Sarah Kite, Action for Primates stated:
The lack of response from the Mauritius government to this global appeal by the animal protection movement is indicative of the government's dismissive attitude towards the plight of long-tailed macaques. Regardless of whether the macaque population is native or introduced, it is a CITES-listed species and, as such, Mauritius has an obligation to comply with the CITES convention regarding their trade and transportation. It is unconscionable that the Mauritius government will not even acknowledge the appeal, while continuing to persecute and exploit the monkeys..
Mansa Daby, founder, Monkey Massacre in Mauritius, stated:
In addition to the letter sent to Minister Boolell, I have tabled at a meeting with the Division of Veterinary Services of his Ministry autopsy reports of macaques who died of cardiac arrest during air transport and documented findings by the U.S. Department of Agriculture identifying serious animal welfare violations.
The macaque breeders routinely capture monkeys not only from the wild but also from residential and agricultural areas under so-called 'nuisance control' operations.
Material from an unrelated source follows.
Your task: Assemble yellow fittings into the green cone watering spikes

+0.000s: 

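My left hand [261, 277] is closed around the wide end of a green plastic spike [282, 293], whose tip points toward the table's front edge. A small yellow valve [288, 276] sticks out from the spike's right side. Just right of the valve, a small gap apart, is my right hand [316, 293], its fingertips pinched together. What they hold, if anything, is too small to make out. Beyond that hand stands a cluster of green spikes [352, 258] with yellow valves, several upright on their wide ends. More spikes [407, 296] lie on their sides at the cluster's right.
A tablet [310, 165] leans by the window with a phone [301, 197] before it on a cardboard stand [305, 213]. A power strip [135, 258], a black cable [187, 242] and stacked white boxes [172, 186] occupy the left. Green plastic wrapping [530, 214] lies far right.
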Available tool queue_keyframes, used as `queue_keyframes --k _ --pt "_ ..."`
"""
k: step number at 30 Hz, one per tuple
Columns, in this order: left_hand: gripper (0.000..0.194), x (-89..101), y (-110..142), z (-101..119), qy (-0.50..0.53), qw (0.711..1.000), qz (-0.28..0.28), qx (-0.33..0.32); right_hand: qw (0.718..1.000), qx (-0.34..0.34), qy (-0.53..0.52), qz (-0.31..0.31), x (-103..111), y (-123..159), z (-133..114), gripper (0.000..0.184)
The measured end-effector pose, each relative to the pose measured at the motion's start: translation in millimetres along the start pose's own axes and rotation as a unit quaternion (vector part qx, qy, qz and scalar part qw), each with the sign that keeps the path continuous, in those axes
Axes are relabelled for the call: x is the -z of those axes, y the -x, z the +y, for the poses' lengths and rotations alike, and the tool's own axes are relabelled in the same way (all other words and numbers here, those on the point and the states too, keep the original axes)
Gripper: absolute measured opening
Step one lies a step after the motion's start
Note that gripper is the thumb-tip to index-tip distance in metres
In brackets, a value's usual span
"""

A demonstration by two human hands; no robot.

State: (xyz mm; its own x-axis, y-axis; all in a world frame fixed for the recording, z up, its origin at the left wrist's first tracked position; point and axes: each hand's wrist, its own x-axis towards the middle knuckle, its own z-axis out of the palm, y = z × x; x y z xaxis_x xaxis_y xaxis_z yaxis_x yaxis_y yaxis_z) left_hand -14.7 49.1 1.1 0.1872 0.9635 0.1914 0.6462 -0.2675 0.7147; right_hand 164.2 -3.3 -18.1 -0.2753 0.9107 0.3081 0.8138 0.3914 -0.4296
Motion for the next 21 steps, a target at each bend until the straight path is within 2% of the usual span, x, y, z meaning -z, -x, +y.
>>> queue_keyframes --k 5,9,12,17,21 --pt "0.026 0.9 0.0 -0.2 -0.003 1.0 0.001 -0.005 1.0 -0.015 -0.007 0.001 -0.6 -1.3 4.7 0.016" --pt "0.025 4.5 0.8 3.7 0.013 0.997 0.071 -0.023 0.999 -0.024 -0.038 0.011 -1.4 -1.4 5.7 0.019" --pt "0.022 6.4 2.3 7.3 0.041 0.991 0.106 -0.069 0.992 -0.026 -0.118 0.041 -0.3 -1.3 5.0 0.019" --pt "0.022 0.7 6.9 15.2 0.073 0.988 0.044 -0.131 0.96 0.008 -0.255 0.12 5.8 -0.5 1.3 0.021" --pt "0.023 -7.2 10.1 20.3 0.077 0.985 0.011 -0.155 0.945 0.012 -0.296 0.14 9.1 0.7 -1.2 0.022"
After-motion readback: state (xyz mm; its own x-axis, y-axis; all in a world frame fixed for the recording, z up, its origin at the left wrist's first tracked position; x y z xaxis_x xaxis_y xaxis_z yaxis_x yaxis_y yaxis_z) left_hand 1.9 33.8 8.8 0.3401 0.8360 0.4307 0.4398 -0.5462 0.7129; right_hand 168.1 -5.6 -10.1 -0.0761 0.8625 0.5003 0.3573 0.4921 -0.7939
This revolving door between public authorities and commercial operators raises serious concerns about governance, animal welfare, and Mauritius' compliance with its international obligations.
NOTES:
Article IV of the CITES Convention: An export permit shall only be granted when the following conditions have been met: (a) a Scientific Authority of the State of export has advised that such export will not be detrimental to the survival of that species; (b) a Management Authority of the State of export is satisfied that the specimen was not obtained in contravention of the laws of that State for the protection of fauna and flora; and (c) a Management Authority of the State of export is satisfied that any living specimen will be so prepared and shipped as to minimize the risk of injury, damage to health or cruel treatment...
(https://cites.org/eng/disc/text.php)
The obligation under clause (a) (an export permit shall only be granted when a Scientific Authority of the State of export has advised that such export will not be detrimental to the survival of that species
) involves establishing a quota and providing an explanation of the scientific basis by which it was determined that the quota would not be detrimental to the survival of the species in the wild. This is known as Non-Detrimental Findings or NDFs.
NDFs are required by the Convention for any export of a CITES-listed species, regardless whether the population is native or introduced. An NDF usually involves population surveys. No population census on wild long-tailed macaques, however, has been carried out in Mauritius since the 1980s. If there are no recent population surveys, the Mauritius authorities cannot conclude that the export trade does not have an impact. Wild long-tailed macaques are also captured by macaque farms for breeding purposes, which has a further impact on the population.